07-20-2015 08:58 AM
I'm excited by what I see in the What's New for SAS V9.4 M3. In particular I'm excited by the idea of running a SAS Grid inside of Hadoop. The documentation (Grid Computing in SAS(R) 9.4, Fourth Edition) makes no mention of any limitations on which PROCs and DATA Step functions can be used. Do we now have a full copy of SAS inside of Hadoop?
Hitherto, the use of SAS inside of Hadoop was limited in a similar fashion to in-database accelerators, i.e. DS2 with a sub-set of functions, and HPxxxx procedures. Is this no longer the case?
Secondly, I see no reference to the use of a clustered file system. Am I right to assume that I no longer have to grapple with clustered file systems and that SAS jobs that are executed within Hadoop by Grid Manager will get their data from HDFS?
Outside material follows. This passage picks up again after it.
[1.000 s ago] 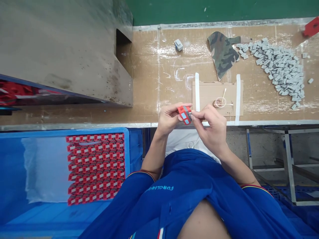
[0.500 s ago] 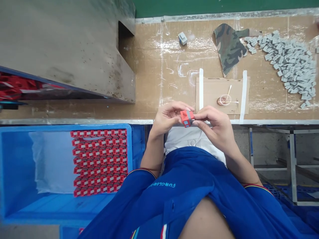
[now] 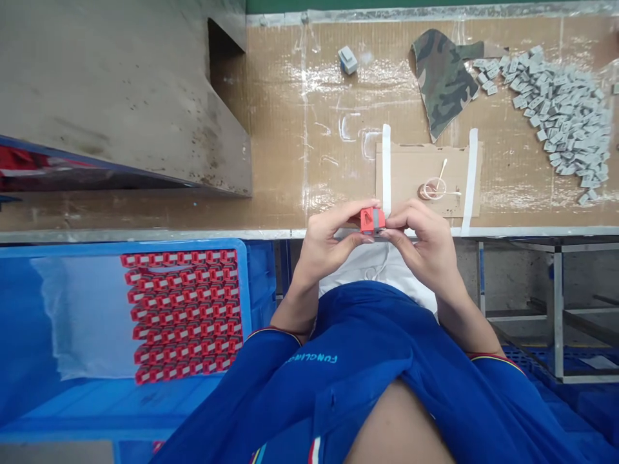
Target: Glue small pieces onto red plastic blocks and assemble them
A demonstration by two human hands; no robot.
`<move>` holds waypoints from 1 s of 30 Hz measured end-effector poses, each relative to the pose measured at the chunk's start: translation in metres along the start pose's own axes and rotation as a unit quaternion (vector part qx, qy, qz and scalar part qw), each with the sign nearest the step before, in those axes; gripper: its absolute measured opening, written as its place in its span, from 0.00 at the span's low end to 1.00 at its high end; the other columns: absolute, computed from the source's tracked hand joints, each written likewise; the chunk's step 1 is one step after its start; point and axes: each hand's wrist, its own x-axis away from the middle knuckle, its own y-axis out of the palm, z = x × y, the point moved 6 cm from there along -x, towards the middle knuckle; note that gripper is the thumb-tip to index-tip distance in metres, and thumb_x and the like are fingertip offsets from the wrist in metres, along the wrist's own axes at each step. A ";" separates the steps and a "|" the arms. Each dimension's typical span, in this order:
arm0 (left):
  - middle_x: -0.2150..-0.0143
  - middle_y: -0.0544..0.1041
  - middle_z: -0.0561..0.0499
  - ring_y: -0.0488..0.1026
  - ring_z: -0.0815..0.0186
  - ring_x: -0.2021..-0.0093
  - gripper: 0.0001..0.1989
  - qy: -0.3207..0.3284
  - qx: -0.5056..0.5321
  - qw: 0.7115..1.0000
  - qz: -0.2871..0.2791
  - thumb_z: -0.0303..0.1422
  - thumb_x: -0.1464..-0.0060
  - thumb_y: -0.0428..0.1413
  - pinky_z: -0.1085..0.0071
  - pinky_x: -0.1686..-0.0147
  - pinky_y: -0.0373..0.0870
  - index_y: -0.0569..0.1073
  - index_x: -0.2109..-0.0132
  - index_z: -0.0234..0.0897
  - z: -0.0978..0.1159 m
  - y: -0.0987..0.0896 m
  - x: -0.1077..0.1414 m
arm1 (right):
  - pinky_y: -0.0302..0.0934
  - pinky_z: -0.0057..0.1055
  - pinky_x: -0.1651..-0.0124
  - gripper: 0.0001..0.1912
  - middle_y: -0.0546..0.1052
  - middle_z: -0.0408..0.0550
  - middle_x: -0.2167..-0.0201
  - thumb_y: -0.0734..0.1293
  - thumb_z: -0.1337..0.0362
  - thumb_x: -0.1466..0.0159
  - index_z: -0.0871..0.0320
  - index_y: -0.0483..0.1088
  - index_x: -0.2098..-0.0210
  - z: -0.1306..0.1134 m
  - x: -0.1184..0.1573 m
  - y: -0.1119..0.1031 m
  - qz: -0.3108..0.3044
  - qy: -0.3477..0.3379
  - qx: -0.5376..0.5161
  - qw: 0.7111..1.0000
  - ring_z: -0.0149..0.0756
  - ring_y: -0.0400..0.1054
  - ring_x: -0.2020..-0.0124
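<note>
1. Centrally, a small red block with grey bands (image 3: pixel 372 221) is held between both hands, just above the front edge of the workbench.
2. The left hand (image 3: pixel 329 237) is curled around the block's left side, and the right hand (image 3: pixel 420 241) is closed on its right side; both grips are narrow and hold the block.
3. Just beyond the hands, a brown cardboard sheet (image 3: pixel 425 169) is fixed down by white tape strips (image 3: pixel 385 169), and a pale ring with cotton swabs (image 3: pixel 434 190) is laid on it.
4. Farther off, on the cardboard-covered workbench (image 3: pixel 309 129), a heap of small grey blocks (image 3: pixel 563 119), a camouflage cloth scrap (image 3: pixel 442 77) and a lone grey block (image 3: pixel 348 60) are seen.
5. At left, below the bench, rows of red-and-white pieces (image 3: pixel 181 309) are laid in a blue plastic crate (image 3: pixel 145 245).
</note>
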 end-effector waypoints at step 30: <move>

Thanks in anticipation of further information...
08-07-2015 03:20 PM
I don't know all of the details regarding data access, but I believe you should be able to access data as normal by using a HADOOP LIBNAME or SPDE LIBNAME statement.
About file systems - you'll need a shared file system for SASGSUB checkpoint restart capability, and if you're sharing to all nodes as part of SAS installation and configuration. Data is assumed to be on HDFS, so it doesn't need to be on the shared file system.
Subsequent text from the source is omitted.